In his appreciation, Mr. Gafoor said there were only eight UNP members elected to Parliament. In fact, eight UNP members were elected only during the 1956 general elections. In 1970, 17 UNP members were elected. Later this number increased to 21 through by-elections held in Puttalam, Kesbewa, Mannar and Kalawewa.

C. M. de Silva, Ratmalana

Paying respect in different ways

Publicity has been given to a high scorer in the 5th Standard scholarship examination in Mullaitivu who failed to pay obeisance to a Minister in the traditional manner. We do not for a moment think he meant any disrespect. In these parts, “falling at the feet” of someone is done only during worship at a temple. This is how one pays respect to the Almighty (sashdanga namaskaram).

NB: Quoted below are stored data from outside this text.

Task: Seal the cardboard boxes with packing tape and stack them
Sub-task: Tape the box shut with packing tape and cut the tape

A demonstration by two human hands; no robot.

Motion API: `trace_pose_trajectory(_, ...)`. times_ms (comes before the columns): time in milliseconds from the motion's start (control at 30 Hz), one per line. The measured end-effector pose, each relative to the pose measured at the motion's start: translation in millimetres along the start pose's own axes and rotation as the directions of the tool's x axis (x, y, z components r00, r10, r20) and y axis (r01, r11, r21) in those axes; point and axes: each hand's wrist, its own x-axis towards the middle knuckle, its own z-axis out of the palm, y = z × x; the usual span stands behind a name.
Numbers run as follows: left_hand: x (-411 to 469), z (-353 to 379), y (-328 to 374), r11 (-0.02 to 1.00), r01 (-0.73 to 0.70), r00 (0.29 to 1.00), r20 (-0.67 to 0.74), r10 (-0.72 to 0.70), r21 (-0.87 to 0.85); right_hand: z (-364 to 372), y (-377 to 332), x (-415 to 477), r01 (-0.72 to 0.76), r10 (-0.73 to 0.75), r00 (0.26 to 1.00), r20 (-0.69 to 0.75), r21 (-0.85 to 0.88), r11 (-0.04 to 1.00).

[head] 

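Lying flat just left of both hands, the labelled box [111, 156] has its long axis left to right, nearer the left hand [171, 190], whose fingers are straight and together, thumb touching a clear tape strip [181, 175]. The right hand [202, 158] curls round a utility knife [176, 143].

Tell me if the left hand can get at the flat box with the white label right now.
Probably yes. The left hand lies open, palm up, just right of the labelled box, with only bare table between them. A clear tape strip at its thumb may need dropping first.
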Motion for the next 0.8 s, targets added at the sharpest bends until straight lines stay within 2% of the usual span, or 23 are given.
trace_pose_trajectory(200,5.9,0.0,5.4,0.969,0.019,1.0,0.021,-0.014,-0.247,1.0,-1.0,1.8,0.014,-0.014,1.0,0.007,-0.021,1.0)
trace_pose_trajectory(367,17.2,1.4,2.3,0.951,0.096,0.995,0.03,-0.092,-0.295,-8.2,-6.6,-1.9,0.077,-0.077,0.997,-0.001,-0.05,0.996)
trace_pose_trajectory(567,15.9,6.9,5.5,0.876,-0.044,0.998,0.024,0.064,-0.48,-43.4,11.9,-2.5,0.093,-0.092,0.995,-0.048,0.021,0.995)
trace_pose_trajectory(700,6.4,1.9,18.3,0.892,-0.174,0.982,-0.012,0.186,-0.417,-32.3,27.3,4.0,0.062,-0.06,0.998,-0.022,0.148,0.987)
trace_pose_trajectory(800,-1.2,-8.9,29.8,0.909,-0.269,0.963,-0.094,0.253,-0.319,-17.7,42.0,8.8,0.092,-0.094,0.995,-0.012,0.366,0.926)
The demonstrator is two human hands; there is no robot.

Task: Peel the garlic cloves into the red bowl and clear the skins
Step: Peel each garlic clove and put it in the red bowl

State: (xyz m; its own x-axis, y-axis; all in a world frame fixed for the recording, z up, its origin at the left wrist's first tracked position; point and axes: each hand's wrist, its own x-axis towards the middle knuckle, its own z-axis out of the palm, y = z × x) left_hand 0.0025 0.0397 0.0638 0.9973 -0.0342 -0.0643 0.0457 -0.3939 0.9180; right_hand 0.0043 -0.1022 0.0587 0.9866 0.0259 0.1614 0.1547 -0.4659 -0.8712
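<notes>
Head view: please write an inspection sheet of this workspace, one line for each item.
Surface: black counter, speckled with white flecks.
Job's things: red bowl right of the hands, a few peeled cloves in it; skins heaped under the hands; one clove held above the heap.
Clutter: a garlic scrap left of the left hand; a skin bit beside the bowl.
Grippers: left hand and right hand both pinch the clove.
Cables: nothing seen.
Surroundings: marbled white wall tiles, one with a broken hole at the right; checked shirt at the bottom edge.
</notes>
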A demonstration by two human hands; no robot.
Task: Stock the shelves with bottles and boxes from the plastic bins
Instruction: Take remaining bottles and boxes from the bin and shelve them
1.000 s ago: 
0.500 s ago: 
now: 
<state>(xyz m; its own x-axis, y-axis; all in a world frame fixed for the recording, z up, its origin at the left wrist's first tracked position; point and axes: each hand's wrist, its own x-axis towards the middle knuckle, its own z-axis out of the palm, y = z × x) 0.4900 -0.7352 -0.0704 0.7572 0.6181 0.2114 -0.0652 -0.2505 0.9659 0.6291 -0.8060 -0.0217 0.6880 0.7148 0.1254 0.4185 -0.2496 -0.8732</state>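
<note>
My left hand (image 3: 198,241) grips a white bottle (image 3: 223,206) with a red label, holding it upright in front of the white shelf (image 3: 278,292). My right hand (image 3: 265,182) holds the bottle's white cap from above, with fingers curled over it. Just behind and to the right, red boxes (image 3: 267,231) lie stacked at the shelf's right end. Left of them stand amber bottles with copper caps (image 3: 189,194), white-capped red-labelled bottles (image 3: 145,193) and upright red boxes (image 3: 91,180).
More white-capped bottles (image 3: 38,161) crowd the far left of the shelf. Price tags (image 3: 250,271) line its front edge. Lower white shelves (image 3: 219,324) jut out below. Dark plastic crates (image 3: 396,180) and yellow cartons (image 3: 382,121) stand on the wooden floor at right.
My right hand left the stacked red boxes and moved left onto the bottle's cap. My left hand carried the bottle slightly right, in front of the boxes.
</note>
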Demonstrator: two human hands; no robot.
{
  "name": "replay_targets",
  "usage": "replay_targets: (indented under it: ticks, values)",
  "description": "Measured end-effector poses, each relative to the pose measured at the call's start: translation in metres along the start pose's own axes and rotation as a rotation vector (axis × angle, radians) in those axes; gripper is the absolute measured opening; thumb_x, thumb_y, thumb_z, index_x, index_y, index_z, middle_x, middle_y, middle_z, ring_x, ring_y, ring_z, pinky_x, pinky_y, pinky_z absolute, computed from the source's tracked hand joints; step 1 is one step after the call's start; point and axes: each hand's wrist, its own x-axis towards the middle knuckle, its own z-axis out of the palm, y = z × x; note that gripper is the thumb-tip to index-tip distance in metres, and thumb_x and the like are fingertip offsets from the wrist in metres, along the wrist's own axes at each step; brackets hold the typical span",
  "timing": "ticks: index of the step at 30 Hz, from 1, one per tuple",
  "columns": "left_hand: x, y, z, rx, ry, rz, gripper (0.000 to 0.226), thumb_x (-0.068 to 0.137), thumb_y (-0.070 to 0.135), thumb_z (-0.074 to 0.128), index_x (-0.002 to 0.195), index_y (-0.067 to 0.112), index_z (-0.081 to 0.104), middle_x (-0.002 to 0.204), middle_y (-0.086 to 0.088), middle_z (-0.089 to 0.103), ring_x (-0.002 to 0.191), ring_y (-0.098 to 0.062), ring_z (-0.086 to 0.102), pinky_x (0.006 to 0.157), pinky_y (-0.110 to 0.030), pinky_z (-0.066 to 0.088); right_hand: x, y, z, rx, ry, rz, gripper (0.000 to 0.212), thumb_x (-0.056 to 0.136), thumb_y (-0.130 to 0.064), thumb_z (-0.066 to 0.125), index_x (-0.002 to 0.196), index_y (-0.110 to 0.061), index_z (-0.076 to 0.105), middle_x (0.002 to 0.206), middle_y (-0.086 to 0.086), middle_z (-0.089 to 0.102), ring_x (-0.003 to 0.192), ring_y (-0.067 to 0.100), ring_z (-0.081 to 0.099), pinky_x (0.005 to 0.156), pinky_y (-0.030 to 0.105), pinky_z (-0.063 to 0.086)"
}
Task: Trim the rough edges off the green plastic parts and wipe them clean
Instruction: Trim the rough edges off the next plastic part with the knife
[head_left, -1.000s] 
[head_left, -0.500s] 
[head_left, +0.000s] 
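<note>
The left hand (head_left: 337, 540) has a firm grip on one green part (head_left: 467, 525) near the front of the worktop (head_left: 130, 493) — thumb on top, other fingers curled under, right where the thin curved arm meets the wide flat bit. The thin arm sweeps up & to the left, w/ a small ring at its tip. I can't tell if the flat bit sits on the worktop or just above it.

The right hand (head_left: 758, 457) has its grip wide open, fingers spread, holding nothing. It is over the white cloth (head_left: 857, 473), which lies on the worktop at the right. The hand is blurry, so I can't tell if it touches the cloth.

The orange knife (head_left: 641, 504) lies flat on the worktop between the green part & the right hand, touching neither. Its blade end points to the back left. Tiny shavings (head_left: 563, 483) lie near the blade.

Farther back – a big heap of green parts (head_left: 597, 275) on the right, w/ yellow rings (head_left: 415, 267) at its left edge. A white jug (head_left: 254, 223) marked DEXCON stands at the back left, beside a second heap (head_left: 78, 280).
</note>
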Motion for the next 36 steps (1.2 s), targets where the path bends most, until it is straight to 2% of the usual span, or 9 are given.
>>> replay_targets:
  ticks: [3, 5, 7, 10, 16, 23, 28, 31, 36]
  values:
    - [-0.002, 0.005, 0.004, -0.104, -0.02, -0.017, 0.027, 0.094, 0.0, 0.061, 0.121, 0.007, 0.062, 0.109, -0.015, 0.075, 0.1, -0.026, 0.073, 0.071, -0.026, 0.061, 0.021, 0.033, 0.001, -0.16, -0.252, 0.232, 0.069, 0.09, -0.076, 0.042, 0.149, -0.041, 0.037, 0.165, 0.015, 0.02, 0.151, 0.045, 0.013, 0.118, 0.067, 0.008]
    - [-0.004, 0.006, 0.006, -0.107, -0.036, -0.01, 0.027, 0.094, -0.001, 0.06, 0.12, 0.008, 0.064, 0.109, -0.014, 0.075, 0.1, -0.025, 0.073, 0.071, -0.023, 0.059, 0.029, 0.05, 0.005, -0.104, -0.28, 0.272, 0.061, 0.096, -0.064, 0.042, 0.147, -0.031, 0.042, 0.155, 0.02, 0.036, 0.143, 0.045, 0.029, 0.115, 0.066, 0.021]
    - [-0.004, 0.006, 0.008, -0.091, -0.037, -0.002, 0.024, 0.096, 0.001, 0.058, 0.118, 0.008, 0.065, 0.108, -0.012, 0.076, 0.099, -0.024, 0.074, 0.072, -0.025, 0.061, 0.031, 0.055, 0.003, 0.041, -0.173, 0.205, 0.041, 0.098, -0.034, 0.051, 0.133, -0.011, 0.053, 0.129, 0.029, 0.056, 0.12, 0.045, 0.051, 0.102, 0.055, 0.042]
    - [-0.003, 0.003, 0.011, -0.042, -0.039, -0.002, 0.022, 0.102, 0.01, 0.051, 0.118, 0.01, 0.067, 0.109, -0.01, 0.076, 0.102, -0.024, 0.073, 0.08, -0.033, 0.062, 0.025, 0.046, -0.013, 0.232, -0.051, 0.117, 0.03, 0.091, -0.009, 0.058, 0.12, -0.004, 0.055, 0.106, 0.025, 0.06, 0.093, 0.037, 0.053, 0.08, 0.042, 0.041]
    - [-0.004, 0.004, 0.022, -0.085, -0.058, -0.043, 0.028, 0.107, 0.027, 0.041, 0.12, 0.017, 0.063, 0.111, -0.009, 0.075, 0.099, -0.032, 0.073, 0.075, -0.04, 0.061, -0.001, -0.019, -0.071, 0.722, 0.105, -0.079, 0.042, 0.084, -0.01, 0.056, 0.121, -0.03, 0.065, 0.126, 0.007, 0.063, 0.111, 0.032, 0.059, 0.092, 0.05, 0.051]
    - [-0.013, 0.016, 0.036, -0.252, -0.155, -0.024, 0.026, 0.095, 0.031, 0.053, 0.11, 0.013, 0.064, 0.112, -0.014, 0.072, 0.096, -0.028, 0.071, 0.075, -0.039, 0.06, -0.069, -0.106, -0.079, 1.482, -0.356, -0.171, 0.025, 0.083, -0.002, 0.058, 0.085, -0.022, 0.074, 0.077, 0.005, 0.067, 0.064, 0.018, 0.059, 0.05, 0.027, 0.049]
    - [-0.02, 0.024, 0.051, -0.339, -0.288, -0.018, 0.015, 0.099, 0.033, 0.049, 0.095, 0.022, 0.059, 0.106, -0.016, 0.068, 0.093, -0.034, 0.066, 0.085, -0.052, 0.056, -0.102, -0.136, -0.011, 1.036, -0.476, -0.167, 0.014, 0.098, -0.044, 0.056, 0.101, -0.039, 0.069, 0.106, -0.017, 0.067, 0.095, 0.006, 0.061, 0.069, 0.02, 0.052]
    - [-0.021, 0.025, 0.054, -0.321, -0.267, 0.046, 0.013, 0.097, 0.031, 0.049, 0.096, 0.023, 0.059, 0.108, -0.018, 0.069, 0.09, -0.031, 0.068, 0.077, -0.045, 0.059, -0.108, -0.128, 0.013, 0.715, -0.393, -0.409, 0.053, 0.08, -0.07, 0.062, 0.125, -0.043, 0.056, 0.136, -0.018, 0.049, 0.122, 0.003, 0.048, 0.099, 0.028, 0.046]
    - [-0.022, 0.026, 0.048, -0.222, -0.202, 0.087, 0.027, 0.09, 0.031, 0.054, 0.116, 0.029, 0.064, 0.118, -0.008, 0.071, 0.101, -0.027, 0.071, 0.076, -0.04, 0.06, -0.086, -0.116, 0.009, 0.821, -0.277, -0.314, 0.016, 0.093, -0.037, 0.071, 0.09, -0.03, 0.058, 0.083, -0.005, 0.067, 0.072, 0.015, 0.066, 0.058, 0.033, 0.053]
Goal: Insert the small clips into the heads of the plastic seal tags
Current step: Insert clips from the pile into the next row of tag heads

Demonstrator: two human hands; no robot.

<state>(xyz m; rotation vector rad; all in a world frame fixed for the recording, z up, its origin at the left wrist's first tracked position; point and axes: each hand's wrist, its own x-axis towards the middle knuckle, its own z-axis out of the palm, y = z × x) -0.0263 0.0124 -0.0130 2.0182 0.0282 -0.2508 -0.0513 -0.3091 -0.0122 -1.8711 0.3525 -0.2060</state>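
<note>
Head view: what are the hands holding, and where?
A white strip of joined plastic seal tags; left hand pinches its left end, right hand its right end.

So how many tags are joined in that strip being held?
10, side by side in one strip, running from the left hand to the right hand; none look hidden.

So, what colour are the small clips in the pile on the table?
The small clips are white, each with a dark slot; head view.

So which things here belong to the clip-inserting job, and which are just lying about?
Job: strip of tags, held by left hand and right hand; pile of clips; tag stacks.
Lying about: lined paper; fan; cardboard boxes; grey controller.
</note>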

Not falling at the feet of someone does not mean a lack of respect for parents, elders, teachers, relatives or leaders. Respect is shown in different ways, largely through body language. If the event organisers had wanted such a show of obeisance, they should have prepared the boy for it. However, such practices are best avoided. The lad is obviously a good student. Let not minor things distract him or others from the main goal, and that is to get a good education and do well at the exams.

The practice of falling at the feet of people to get blessings is prevalent in India, especially South India, and the south of Sri Lanka.